15:15 And what, what happened for you internally to move from a place of protecting your mother to somehow breaking the silence with her.
15:33 I got tired of not sleeping at night. I was probably about 25, 26, and I had issues with falling asleep at night. Bad dreams, you know, the incidents replaying in my nightmares, wondering if I'm being attacked all the time. I had an issue with nighttime, like, just so many things that came from the experience. And in my head it was like, well, what does it take for all this to like, me to start working on this? And it was like, I got to say something, I got to say something. And I think it was probably like midnight, maybe close to one in the morning when I call my mom was like, oh, yeah, we got to talk. And I just told her, I told her what happened. And of course it broke her heart and it crushed her. And trying to reassure her, like it wasn't, you know, nothing you could have done, you know, in a sense from. You did not know that person, you did not know they were capable of that. They didn't present that. The fact that you just, you worked hard, you just wasn't there because you worked hard. And so I had that understanding before. I never really kind of blamed my mother or felt like it was her fault or none of that. It's just the life that we had required her to work super hard, which means that we, other people was around us, other people, we grew up, we were self sustained, you know, self sustaining, self proficient early. We wanted to take care of ourselves while our mother was gone. So we had interaction with other people, other people, siblings, family members, no matter what. So it was me feeling like the only way to start healing, I had to start talking. That's what it was. To start healing, I had to start talking.
17:29 And that was just an internal drive that you had. Was there some outside influences? Did you read a book? Did you watch some. Was it Oprah? I mean, how did, how did you get. It was just internal drive. I've gotta, I've gotta share this. I gotta get this out of me.

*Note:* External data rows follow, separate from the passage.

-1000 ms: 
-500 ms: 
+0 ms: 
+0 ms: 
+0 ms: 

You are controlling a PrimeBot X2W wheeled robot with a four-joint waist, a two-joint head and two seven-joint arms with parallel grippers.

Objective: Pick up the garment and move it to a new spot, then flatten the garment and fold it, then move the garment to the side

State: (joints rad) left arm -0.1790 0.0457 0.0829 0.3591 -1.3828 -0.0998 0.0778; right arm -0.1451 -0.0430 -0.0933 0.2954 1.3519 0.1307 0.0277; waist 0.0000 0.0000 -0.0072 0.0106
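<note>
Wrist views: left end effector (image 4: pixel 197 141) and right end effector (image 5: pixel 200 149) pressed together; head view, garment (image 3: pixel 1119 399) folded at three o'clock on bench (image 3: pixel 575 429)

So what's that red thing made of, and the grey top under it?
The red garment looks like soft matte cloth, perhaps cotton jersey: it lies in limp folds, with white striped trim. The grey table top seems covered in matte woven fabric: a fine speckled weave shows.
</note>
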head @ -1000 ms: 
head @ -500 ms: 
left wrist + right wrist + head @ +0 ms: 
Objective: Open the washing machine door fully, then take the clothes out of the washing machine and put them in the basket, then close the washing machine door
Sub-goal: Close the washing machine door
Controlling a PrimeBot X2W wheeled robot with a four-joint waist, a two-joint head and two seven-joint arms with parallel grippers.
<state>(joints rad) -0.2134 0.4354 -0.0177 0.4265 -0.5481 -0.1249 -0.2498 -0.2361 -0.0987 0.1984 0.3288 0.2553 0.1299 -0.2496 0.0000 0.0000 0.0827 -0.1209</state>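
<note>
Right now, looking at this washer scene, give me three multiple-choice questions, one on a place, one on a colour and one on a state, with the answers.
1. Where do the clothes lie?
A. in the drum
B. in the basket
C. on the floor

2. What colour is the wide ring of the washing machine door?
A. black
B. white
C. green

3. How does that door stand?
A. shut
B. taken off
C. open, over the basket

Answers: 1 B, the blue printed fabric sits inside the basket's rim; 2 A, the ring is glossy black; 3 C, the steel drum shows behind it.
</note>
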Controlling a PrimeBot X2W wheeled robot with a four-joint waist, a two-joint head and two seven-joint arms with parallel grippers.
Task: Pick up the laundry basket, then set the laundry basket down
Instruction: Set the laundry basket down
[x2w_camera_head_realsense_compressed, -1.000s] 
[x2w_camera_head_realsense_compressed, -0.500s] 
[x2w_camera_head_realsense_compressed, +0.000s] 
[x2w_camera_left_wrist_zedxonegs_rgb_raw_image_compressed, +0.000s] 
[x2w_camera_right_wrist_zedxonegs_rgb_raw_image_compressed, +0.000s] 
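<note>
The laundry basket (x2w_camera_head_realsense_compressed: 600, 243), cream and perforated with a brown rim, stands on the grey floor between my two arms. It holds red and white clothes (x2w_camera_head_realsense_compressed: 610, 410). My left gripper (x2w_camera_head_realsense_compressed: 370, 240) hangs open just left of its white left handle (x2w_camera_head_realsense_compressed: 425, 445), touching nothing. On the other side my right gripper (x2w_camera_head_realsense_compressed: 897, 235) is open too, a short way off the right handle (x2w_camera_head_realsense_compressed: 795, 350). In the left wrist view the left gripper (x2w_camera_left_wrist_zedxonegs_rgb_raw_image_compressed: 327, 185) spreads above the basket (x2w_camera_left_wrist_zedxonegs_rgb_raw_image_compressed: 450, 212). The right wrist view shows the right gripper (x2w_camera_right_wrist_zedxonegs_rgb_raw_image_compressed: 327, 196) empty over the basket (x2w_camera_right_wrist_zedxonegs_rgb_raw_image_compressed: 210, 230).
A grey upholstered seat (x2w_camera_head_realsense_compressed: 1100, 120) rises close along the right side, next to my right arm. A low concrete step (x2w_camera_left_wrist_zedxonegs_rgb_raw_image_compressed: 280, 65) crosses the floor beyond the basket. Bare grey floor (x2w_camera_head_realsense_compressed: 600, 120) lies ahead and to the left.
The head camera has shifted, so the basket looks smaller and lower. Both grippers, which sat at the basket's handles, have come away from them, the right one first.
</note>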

17:48 It was, it got. Yeah, because I hadn't started. I didn't know about the, the. Even the, the word Incest. I didn't know about programs. I didn't know about Me too. None of that kind of stuff. It was all, like, I didn't read. I didn't start hearing about Oprah and Joyce Meyer and just different people in the Me Too community until after I opened up. When I started, like, once I told my mom, I'm like, oh, I'm free now. Because a lot of times I didn't say anything because I hadn't told my mom yet. And I published my first book. It was called what's the Word Worth? Where it was just me talking through poetry. And if you could read in between the lines, you could kind of see it. But that was just a taste of what would it be like for me talking about it. And so many people. Some people contacted me and knew, and it was just like, okay, if I can do this, what's the next step? Actually saying it. Not poetically speaking, but just talking. Just tell my mom. And that's when I told my mom. And a couple of years later, I wrote my second book, Just Unwrap It. And it talks about, you know, having a gift that's wrapped in pain, that's sitting on the shelf. And it was like, some of our gifts are under pain wrapping paper. But you don't realize that they go, the treasure that's in that box until you really unwrap it and start talking and having those tough conversations. Yeah.
19:24 And how did you get to the place of writing this book? Were there different kinds of therapy that helped you get there? Or was it from writing your poetry that you got there? Or was this gift of writing just internally in you?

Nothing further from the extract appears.